PROBLEM TO SOLVE: The required output is a copy of each line in the material below that includes "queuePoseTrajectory".

********

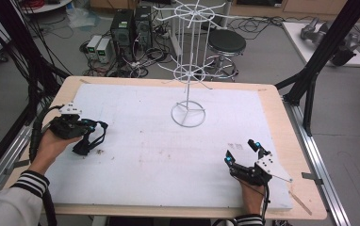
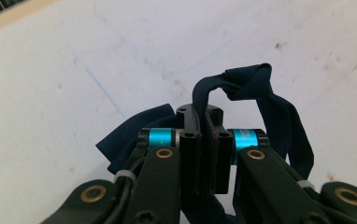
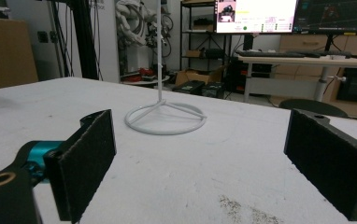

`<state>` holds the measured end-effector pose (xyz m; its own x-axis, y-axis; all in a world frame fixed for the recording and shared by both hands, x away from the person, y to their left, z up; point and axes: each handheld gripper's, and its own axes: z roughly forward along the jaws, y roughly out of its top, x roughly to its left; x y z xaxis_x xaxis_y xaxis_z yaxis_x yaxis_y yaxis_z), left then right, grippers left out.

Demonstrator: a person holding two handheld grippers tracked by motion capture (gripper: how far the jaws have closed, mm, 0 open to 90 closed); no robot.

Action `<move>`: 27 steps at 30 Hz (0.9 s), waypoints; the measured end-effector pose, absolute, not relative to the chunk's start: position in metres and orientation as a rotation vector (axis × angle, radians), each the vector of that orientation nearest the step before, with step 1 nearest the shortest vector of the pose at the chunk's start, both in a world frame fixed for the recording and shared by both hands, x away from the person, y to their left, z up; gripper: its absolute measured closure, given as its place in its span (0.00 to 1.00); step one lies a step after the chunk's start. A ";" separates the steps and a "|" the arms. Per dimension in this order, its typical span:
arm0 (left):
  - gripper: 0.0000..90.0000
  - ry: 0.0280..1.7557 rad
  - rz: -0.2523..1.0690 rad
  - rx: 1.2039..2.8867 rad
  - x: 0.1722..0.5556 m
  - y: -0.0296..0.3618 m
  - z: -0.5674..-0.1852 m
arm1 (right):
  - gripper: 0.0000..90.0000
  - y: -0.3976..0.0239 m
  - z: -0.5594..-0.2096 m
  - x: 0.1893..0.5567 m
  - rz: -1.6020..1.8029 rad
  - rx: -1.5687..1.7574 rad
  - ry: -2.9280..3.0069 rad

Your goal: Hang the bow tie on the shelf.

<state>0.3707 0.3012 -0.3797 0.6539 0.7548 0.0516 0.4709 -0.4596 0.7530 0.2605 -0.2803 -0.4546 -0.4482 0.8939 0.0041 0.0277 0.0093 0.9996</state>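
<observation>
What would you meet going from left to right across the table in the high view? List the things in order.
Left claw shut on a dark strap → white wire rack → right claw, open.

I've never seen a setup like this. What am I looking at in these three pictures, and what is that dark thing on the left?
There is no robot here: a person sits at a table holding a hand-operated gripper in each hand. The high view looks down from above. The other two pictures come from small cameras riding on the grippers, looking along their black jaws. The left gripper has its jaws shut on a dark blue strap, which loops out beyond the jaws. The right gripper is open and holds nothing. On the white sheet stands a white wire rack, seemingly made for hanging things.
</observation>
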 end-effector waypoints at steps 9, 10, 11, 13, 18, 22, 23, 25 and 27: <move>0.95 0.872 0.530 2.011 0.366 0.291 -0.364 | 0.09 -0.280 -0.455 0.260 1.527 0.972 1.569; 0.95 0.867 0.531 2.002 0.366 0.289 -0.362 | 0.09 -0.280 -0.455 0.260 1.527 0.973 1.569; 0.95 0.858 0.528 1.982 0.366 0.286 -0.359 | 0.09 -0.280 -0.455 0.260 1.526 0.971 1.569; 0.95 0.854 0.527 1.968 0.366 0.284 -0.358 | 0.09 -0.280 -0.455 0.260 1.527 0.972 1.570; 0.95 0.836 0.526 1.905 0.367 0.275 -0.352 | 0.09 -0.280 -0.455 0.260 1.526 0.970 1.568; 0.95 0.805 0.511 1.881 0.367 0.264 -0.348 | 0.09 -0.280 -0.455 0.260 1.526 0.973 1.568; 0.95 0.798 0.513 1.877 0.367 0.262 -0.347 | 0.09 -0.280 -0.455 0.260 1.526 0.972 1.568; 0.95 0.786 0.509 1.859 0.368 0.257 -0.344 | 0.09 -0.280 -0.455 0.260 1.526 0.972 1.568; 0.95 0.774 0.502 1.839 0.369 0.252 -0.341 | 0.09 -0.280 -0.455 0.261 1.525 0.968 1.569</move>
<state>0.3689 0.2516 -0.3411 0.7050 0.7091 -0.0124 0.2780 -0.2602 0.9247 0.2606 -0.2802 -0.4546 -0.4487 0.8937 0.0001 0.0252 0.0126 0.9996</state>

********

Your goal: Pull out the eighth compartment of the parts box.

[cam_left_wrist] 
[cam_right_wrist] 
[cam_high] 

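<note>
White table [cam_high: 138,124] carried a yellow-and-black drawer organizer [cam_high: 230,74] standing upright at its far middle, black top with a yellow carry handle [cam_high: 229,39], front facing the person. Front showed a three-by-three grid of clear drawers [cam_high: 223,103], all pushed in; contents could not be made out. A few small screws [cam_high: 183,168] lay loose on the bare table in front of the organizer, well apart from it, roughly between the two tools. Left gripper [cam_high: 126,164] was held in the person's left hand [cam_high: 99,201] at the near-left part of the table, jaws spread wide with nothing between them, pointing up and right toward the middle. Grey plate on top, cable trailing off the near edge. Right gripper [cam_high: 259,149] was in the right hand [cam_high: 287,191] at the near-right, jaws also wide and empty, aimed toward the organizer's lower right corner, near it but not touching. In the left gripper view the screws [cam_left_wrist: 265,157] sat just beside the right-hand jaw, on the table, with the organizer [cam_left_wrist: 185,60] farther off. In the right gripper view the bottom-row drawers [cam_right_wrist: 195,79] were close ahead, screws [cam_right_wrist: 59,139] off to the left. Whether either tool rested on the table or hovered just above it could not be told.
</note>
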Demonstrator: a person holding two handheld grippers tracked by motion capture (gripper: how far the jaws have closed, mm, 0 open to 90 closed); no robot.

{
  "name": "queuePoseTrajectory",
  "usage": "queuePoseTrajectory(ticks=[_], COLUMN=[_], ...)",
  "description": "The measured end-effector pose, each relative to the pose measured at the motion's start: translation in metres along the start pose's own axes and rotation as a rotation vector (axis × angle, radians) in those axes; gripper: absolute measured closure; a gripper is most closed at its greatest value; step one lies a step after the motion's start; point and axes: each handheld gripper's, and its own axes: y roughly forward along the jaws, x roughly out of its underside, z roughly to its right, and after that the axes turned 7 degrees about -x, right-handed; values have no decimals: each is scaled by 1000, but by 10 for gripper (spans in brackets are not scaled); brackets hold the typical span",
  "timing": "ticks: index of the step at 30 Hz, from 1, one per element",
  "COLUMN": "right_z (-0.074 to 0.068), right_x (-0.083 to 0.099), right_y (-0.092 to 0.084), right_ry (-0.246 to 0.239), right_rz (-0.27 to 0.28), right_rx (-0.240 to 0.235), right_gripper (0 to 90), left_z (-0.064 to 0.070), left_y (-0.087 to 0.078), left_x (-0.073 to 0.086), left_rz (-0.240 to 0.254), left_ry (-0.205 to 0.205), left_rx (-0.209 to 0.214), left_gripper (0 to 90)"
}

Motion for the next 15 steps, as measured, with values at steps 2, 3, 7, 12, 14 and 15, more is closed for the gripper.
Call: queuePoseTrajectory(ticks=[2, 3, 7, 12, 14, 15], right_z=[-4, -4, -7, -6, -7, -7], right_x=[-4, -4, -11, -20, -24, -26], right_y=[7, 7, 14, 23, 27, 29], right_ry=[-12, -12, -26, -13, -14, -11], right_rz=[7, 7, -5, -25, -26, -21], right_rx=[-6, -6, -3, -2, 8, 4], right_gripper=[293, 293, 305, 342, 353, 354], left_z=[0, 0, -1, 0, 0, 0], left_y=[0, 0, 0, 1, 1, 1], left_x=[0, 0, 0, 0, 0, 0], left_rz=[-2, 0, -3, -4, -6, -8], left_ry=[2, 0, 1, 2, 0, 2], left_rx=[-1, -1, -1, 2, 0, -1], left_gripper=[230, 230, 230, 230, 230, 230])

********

WRITTEN ANSWER:
  "name": "queuePoseTrajectory",
  "usage": "queuePoseTrajectory(ticks=[_], COLUMN=[_], ...)",
Call: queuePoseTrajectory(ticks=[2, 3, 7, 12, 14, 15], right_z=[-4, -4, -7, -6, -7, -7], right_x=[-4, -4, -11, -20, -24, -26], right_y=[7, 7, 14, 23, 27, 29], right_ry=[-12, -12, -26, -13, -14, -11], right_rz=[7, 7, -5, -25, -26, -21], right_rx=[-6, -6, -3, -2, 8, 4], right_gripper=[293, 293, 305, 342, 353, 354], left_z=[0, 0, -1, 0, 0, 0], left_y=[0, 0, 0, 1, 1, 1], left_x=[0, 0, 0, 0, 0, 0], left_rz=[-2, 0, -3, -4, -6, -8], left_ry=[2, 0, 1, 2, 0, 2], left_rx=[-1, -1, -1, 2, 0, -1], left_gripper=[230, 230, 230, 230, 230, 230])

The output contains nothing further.